*** Materials provided Section Begins ***

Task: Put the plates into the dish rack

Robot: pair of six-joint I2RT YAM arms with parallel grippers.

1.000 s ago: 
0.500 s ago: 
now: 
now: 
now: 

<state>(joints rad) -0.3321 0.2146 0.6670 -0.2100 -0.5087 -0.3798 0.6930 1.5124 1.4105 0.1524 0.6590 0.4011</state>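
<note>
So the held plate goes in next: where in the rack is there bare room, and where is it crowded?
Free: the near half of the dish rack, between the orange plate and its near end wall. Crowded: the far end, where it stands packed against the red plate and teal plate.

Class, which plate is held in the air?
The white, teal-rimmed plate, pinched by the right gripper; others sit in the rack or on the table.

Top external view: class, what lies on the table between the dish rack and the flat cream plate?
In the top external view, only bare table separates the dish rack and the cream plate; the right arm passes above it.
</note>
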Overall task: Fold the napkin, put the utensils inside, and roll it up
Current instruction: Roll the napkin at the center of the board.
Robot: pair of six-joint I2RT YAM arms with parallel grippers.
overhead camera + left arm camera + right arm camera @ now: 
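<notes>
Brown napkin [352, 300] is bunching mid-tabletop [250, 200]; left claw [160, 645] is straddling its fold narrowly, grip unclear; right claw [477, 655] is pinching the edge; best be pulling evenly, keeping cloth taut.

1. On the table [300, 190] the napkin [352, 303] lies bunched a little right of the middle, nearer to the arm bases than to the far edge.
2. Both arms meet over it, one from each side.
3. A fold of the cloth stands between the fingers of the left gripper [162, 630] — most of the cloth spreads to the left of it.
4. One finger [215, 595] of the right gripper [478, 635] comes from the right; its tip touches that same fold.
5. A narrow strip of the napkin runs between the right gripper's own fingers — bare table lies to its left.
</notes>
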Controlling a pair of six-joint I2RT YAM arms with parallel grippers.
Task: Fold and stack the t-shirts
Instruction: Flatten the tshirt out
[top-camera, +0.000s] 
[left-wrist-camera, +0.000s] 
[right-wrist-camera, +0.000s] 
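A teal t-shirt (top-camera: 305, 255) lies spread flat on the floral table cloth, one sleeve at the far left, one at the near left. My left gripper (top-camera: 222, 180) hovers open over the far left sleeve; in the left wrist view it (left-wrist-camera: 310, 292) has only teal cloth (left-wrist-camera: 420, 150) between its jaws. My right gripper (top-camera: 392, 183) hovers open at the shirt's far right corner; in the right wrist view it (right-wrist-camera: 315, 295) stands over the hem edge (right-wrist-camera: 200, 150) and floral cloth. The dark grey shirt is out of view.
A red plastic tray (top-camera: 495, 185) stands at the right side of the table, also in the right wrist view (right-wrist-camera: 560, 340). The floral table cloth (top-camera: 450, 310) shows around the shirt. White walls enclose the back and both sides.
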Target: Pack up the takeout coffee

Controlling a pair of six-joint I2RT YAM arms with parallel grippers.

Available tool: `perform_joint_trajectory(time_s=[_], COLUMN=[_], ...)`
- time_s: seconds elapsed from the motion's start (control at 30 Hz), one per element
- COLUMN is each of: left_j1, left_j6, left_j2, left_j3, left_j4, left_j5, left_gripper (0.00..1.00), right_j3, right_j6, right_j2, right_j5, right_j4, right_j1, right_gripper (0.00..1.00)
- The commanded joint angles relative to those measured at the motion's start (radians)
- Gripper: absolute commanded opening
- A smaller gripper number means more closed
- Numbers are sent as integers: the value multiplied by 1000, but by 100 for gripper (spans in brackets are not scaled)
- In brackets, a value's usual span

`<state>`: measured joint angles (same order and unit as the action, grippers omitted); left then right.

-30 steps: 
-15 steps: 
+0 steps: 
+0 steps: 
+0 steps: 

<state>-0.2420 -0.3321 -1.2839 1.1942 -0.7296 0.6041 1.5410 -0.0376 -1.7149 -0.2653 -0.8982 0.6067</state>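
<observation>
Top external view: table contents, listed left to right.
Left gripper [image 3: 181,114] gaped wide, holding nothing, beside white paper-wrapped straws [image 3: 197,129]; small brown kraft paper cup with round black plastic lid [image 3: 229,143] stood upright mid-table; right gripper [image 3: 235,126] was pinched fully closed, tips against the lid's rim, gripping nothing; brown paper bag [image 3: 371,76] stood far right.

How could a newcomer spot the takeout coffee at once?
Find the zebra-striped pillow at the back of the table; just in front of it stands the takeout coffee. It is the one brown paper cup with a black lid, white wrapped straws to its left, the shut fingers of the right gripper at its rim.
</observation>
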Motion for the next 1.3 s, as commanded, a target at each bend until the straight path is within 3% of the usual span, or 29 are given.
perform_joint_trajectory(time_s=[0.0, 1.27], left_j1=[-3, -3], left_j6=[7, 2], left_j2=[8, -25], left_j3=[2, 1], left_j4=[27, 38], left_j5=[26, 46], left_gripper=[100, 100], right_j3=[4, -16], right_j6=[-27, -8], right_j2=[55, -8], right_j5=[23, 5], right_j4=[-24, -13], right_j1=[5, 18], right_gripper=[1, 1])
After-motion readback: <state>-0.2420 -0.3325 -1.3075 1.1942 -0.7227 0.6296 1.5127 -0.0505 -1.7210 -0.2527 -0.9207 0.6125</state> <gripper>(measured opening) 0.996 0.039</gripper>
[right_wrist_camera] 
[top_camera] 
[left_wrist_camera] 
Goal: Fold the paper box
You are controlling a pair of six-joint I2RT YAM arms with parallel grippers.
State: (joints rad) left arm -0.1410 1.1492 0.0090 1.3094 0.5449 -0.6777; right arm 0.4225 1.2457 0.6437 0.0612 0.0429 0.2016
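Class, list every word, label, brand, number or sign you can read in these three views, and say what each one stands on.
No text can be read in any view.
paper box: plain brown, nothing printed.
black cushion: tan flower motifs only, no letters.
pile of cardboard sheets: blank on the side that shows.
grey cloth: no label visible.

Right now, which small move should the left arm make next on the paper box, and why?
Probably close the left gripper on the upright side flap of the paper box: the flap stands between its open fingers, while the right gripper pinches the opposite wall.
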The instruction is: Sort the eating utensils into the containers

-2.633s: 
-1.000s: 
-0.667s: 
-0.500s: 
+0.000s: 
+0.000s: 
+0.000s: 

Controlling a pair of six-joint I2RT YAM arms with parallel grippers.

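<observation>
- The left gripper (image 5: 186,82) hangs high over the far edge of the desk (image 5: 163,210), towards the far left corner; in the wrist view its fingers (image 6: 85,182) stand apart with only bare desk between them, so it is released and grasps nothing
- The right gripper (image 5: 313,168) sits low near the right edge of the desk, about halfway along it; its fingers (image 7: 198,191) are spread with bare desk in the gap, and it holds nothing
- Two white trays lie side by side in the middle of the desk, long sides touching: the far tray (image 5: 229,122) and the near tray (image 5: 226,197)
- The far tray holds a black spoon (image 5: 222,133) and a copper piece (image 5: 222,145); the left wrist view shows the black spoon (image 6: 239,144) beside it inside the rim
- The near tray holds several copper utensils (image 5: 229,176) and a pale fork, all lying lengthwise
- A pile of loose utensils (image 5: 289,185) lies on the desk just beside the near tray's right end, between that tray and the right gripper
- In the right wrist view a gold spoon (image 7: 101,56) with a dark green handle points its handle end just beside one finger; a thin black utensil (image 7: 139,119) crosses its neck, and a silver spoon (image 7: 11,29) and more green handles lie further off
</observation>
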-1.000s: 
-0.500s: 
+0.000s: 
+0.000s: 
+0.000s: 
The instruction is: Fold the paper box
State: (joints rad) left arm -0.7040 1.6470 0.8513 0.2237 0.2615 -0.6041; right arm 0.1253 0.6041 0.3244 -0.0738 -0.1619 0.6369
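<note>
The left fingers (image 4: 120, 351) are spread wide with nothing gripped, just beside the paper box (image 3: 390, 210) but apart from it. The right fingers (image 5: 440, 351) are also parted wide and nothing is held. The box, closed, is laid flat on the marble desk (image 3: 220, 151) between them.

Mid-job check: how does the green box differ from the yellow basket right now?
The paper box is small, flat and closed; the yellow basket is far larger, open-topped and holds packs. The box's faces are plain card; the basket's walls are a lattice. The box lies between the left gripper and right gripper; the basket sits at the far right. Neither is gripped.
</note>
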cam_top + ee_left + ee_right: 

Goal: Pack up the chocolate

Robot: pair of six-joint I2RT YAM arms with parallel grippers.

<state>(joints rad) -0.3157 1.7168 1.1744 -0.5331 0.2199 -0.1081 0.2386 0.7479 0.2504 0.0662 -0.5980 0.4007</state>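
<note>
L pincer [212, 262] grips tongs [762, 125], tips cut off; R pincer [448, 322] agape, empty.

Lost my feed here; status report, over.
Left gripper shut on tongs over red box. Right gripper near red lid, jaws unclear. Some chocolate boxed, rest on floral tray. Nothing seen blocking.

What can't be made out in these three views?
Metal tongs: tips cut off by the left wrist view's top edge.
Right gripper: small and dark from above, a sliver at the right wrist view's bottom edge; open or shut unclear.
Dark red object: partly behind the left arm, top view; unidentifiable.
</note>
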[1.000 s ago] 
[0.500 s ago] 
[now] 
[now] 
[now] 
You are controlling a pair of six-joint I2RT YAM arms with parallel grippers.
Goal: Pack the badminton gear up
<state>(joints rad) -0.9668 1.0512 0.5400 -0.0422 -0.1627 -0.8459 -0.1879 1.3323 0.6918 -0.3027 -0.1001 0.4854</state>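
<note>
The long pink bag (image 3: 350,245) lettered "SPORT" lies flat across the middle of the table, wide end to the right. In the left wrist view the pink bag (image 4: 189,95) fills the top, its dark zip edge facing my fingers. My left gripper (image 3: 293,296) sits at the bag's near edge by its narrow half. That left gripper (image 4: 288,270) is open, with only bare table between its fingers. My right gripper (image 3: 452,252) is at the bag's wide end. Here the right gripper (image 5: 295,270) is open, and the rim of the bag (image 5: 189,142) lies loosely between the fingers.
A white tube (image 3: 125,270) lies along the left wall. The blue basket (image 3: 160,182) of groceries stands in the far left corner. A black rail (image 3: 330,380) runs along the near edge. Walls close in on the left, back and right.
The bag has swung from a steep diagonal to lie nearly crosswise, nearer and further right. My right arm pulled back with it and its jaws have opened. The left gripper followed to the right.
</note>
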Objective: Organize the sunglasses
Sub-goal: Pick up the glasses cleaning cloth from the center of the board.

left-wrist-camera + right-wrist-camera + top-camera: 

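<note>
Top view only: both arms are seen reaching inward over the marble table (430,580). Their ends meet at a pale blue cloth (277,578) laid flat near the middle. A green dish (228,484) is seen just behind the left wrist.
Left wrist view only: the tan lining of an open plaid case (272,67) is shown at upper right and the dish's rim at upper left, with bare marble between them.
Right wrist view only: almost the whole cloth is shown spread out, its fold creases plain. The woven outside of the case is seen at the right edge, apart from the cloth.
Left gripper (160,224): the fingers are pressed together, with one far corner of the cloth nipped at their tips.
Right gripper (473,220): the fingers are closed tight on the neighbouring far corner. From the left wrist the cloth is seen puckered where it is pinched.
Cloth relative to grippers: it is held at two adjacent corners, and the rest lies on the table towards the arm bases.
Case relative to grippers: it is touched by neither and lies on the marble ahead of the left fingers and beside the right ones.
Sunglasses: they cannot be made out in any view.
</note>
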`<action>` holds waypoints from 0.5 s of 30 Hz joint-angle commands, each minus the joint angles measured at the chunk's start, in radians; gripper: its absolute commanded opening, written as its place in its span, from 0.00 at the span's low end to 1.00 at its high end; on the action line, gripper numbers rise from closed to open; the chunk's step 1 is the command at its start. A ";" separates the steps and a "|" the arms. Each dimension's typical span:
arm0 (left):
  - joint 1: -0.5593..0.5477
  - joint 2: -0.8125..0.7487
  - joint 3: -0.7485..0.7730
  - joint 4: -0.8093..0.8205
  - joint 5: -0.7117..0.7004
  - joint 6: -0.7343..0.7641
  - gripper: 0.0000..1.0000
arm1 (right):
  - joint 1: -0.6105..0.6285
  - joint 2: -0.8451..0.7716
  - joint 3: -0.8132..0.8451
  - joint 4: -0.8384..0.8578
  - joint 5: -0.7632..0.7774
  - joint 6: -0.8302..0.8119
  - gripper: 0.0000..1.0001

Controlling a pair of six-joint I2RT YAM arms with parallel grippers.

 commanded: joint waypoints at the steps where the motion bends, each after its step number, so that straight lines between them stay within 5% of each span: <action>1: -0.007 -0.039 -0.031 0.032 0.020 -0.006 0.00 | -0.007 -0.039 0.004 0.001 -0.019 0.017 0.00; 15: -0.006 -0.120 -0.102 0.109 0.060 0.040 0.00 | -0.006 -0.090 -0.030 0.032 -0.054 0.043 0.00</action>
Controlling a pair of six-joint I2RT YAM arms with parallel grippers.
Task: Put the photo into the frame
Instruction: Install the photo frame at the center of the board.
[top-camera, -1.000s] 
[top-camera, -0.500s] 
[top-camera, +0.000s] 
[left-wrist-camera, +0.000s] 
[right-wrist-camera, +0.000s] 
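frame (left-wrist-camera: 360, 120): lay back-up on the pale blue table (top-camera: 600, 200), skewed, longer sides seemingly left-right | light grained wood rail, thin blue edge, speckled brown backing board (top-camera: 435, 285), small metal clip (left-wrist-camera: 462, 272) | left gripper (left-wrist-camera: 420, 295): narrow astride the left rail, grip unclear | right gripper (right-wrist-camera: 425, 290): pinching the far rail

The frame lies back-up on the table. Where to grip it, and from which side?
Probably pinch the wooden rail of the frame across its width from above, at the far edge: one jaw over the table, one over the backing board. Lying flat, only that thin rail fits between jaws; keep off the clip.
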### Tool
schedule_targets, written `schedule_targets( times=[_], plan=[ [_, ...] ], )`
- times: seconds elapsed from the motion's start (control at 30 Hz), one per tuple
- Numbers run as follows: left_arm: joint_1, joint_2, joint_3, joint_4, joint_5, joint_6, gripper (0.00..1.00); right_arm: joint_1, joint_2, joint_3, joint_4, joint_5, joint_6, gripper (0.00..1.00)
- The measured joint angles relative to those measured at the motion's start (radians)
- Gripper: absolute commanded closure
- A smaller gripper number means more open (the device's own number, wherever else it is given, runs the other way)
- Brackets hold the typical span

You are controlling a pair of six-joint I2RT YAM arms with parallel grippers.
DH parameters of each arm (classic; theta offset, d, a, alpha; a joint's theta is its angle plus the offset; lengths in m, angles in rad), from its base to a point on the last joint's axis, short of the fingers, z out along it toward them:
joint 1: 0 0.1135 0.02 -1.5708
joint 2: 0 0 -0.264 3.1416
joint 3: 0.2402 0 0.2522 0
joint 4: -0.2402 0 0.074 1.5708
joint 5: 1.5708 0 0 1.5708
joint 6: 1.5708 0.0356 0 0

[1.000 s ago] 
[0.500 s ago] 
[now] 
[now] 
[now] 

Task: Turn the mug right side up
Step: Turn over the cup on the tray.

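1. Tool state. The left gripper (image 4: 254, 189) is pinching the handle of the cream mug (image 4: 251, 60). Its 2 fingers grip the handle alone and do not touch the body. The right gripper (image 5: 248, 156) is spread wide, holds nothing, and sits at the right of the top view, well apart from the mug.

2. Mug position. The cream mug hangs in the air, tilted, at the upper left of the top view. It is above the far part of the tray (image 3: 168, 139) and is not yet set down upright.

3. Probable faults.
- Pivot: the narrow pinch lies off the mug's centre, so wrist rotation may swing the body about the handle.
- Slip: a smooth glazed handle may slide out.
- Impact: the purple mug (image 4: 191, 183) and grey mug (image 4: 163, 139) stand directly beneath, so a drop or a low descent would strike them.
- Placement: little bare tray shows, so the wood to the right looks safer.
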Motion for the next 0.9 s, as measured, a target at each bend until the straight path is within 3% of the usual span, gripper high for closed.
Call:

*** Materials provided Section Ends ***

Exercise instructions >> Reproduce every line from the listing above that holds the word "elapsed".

Result >>
- time_s: seconds elapsed from the motion's start (control at 30 Hz), one per element
- times: seconds elapsed from the motion's start (control at 30 Hz), one per tuple

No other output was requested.